ABOUT THIS TASK:
Search the data below for the string "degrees" and copy all lines where it shows up.

Segment Start: RECORDS FOR THE EXERCISE

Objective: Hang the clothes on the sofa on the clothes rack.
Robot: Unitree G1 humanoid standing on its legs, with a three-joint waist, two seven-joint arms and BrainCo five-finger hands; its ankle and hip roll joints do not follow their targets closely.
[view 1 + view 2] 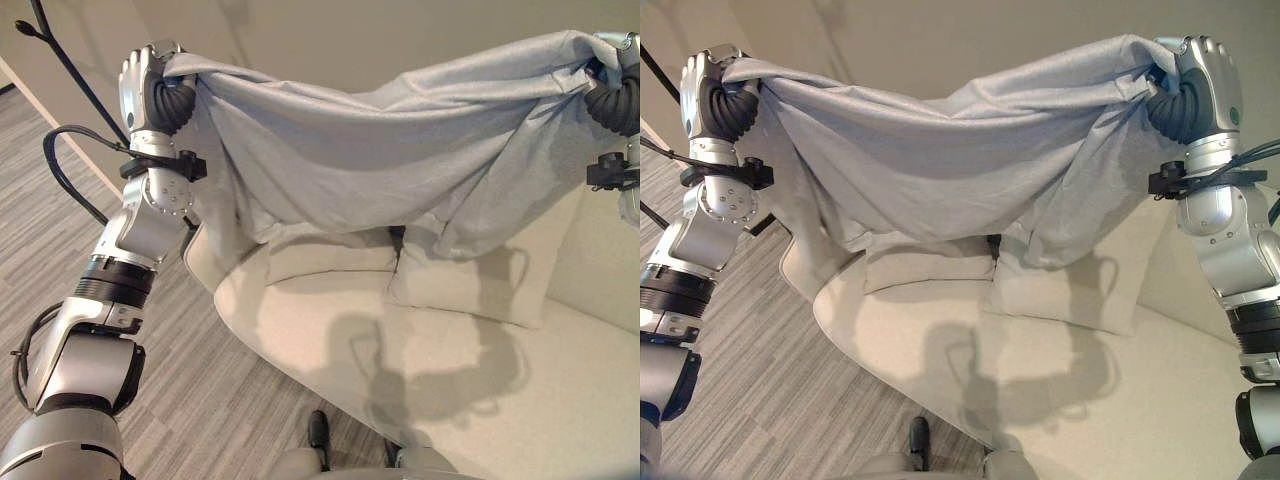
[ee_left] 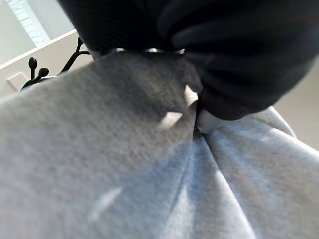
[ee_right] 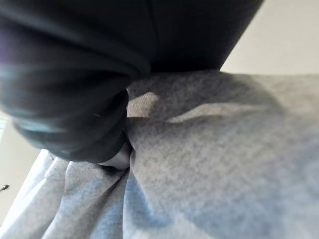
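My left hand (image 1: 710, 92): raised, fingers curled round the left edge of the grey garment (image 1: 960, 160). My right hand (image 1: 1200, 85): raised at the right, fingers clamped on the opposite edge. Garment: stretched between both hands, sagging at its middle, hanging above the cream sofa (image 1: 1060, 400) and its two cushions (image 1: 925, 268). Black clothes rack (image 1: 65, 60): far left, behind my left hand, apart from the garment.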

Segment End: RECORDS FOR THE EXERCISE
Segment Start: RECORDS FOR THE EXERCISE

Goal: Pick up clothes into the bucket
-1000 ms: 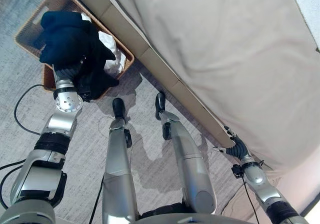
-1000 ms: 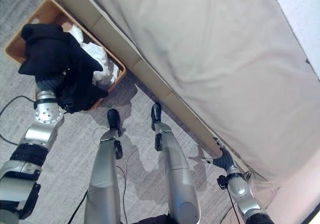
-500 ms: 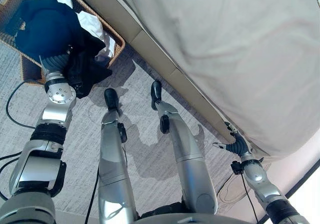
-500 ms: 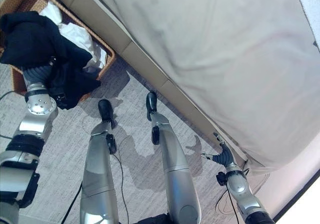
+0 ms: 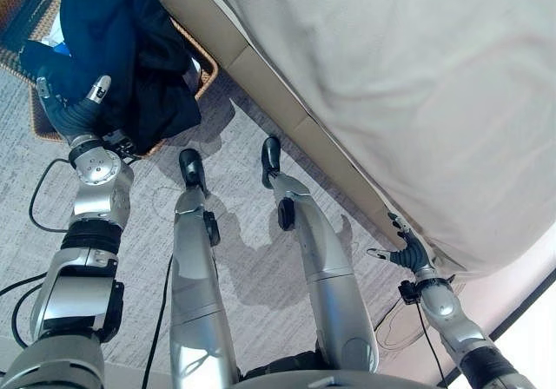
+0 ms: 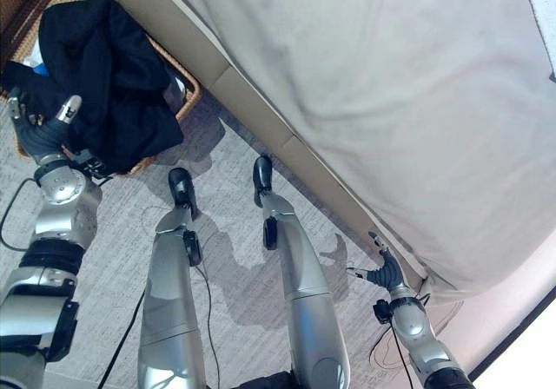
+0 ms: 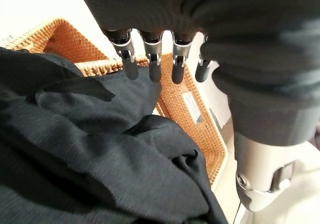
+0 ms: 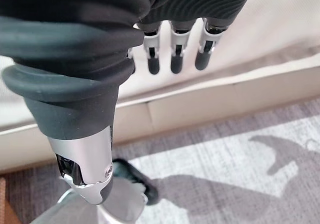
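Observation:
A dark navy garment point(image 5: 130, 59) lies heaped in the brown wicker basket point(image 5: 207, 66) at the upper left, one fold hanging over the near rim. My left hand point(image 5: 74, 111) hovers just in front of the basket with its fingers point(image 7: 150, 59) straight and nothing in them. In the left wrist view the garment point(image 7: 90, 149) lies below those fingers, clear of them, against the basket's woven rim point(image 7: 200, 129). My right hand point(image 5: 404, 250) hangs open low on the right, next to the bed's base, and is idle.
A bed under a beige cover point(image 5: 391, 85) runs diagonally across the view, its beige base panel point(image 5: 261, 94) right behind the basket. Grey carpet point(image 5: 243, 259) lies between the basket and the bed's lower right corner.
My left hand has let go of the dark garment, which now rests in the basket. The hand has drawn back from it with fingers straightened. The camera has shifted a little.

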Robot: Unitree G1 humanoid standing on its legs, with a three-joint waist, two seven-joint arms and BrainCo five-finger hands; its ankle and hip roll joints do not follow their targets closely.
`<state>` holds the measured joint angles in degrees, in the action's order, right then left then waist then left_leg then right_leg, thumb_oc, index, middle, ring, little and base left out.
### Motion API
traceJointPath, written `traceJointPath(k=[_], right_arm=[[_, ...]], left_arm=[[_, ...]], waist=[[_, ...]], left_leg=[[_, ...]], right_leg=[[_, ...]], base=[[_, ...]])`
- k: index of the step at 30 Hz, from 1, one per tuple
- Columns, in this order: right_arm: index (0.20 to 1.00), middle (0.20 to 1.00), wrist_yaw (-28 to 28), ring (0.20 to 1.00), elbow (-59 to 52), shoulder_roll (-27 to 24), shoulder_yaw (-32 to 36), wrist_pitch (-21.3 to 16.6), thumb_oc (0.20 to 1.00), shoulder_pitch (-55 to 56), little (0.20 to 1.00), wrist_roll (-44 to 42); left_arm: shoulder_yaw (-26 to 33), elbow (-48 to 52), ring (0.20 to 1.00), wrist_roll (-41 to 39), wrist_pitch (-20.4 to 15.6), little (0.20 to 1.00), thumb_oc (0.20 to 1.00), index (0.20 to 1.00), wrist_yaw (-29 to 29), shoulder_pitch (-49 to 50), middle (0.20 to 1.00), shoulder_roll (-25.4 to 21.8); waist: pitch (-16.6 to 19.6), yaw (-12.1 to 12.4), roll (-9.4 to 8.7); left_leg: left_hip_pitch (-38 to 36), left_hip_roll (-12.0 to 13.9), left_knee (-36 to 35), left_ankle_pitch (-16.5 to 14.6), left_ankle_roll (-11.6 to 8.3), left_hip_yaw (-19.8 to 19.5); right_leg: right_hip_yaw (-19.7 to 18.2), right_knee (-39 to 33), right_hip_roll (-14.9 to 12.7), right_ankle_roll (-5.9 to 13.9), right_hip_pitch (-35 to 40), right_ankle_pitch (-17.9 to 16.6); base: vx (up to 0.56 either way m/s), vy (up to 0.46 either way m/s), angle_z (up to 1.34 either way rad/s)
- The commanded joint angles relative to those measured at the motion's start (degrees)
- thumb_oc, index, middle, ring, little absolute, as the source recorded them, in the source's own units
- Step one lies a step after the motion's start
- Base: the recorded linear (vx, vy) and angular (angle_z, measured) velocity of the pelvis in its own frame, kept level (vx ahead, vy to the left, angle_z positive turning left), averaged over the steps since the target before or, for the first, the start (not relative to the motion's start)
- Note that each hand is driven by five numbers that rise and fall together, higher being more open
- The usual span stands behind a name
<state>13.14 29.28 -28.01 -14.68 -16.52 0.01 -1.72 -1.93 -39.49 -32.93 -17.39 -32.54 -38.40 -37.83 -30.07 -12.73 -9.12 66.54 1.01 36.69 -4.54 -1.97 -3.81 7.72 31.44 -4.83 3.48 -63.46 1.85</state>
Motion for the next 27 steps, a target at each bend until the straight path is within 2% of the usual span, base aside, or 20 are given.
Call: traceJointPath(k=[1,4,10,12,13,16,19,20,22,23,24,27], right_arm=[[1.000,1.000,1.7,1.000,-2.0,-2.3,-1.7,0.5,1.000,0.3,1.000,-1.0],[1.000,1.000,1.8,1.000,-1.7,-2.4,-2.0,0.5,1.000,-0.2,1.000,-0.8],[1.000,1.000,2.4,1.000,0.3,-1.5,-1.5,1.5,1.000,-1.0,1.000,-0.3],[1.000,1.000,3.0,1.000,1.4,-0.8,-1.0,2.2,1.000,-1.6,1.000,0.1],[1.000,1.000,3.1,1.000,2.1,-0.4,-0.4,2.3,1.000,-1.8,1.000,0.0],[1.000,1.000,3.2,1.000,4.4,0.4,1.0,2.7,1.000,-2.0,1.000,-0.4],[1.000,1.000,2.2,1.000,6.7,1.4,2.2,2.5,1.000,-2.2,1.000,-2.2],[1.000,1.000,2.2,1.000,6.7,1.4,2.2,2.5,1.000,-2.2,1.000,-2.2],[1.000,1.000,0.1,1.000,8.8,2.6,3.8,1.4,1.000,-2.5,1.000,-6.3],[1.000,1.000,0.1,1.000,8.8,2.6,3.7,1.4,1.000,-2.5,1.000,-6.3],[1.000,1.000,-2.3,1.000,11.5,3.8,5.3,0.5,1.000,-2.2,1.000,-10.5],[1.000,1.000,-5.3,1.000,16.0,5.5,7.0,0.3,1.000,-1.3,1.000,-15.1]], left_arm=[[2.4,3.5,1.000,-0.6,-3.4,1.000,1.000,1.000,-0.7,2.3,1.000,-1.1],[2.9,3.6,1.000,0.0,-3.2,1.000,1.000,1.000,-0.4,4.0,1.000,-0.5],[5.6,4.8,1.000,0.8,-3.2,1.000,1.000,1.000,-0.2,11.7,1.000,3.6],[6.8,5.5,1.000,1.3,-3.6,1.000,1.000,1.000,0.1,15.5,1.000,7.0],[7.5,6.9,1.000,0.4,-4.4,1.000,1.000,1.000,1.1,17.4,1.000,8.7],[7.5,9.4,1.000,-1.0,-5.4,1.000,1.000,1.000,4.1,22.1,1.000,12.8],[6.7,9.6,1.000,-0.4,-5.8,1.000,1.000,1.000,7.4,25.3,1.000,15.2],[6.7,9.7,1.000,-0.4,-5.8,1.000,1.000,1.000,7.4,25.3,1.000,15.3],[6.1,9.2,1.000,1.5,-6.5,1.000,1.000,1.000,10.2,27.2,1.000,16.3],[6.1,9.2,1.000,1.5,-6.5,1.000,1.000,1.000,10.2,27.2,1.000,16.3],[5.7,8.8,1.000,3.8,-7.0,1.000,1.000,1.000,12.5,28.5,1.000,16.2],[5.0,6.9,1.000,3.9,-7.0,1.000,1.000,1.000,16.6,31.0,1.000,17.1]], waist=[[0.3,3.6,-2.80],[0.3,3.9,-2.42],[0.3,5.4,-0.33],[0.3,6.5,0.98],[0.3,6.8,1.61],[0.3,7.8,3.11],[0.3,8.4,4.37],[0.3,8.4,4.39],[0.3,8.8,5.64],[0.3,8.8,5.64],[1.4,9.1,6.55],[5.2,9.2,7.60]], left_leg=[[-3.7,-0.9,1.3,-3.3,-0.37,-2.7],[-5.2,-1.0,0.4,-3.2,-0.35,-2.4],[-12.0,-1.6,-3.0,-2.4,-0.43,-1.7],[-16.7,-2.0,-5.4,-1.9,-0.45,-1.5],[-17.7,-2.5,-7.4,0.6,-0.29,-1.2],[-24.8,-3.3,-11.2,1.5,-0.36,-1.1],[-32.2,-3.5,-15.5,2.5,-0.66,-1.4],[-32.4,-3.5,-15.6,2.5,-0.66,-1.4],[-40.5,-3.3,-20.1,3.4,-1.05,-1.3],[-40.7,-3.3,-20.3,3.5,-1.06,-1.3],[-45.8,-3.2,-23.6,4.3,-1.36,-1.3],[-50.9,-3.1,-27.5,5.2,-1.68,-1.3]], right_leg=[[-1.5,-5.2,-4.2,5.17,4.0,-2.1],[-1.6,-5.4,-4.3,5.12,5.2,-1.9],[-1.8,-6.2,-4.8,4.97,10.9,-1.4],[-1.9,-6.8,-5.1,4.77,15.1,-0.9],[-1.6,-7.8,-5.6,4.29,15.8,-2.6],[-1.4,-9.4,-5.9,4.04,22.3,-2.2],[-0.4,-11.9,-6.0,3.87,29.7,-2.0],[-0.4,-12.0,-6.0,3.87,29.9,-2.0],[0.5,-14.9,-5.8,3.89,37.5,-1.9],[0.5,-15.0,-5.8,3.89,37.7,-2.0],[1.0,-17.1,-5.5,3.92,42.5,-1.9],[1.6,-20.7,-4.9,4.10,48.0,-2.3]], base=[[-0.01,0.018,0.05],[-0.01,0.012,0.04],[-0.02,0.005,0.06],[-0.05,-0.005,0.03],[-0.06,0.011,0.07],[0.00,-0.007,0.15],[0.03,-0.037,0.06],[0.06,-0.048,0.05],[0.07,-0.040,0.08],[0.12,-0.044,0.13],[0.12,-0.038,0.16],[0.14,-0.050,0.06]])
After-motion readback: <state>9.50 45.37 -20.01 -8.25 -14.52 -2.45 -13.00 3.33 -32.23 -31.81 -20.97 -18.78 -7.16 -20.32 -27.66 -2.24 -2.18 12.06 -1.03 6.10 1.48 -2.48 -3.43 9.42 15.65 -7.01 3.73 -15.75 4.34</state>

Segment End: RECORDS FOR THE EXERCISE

ANSWER SPACE:
`<state>` holds the measured joint angles in degrees, in the action's order, right then left then waist then left_leg then right_leg, thumb_oc, index, middle, ring, little and base left out.
- The commanded joint angles relative to those measured at the motion's start (degrees)

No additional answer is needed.